═══ Records shown
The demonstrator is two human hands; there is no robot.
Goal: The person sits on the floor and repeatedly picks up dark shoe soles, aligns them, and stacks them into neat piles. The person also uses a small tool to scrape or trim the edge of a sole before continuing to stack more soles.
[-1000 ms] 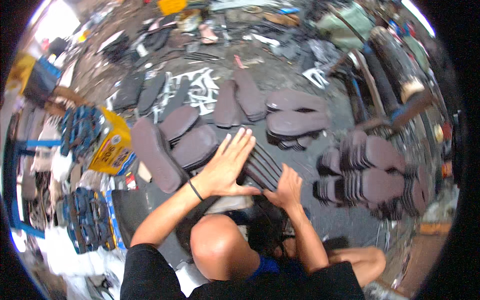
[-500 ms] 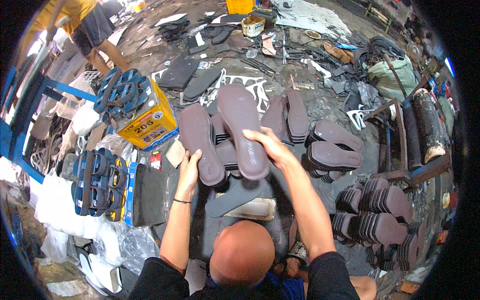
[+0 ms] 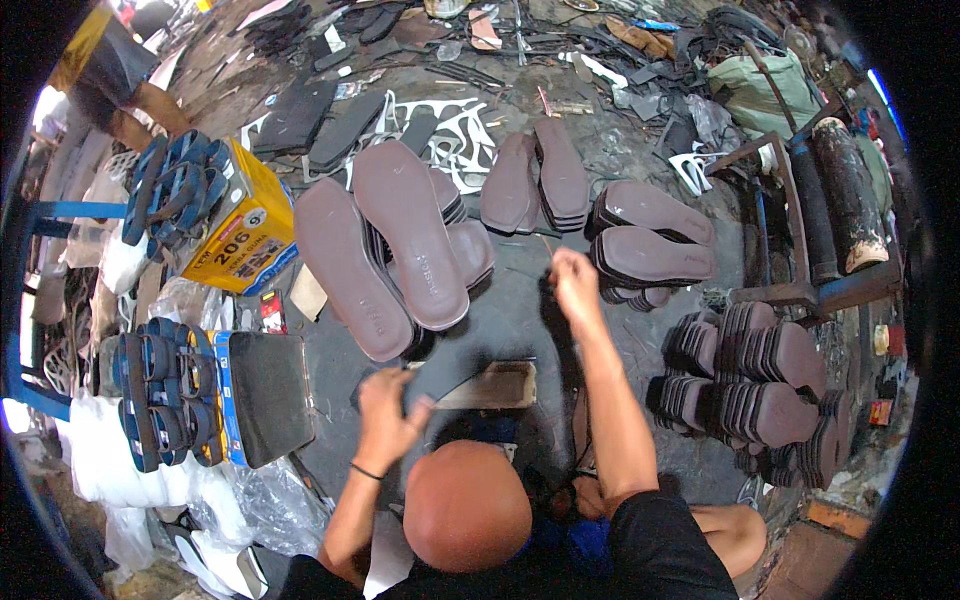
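Observation:
My left hand (image 3: 388, 408), slightly blurred, is closed at the near end of a dark grey flat sole (image 3: 450, 368). The sole slants over a shallow pale tray (image 3: 495, 387). Farther right, my right hand (image 3: 575, 285) is raised with its fingers pinched together. A thin line shows just beyond the fingertips, too fine to name. Two long brown soles, a left one (image 3: 345, 265) and a right one (image 3: 410, 230), lie side by side on stacked soles beyond my left hand. More brown soles stand in a far stack (image 3: 560, 180) and a right stack (image 3: 655, 253).
Several piles of brown soles (image 3: 770, 410) stand at the right. Left are a yellow box (image 3: 240, 230) with blue strapped sandals (image 3: 175, 190) on it and a second sandal group (image 3: 165, 395). White cut-out scraps (image 3: 460, 135) lie beyond. A metal frame (image 3: 790, 220) stands right; a person's legs (image 3: 125, 95) show far left.
Both hands have let go of the two brown soles, now resting on the stack. My left hand has come back to the grey sole; my right has moved right and closed.

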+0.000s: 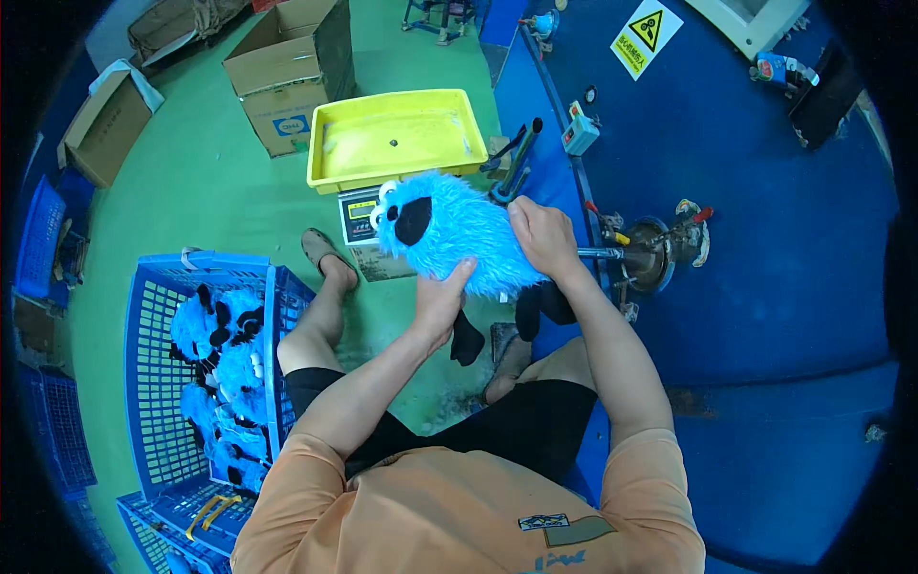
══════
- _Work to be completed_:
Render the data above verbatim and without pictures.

- _Expected output_:
The demonstrator is two human hands; there is no robot.
Goal: The person sits on the floor and repeatedly picks up dark shoe soles, aligns them, and stacks them into neat piles. The person also uses a small tool to scrape or trim the edge of a sole before continuing to stack more soles.
[-1000 ms] 
[-500 ms] 
[+0 ms] 
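Observation:
My left hand (image 3: 388, 408), slightly blurred, is closed at the near end of a dark grey flat sole (image 3: 450, 368). The sole slants over a shallow pale tray (image 3: 495, 387). Farther right, my right hand (image 3: 575, 285) is raised with its fingers pinched together. A thin line shows just beyond the fingertips, too fine to name. Two long brown soles, a left one (image 3: 345, 265) and a right one (image 3: 410, 230), lie side by side on stacked soles beyond my left hand. More brown soles stand in a far stack (image 3: 560, 180) and a right stack (image 3: 655, 253).
Several piles of brown soles (image 3: 770, 410) stand at the right. Left are a yellow box (image 3: 240, 230) with blue strapped sandals (image 3: 175, 190) on it and a second sandal group (image 3: 165, 395). White cut-out scraps (image 3: 460, 135) lie beyond. A metal frame (image 3: 790, 220) stands right; a person's legs (image 3: 125, 95) show far left.
Both hands have let go of the two brown soles, now resting on the stack. My left hand has come back to the grey sole; my right has moved right and closed.
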
+0.000s: 

This answer has now been given in full.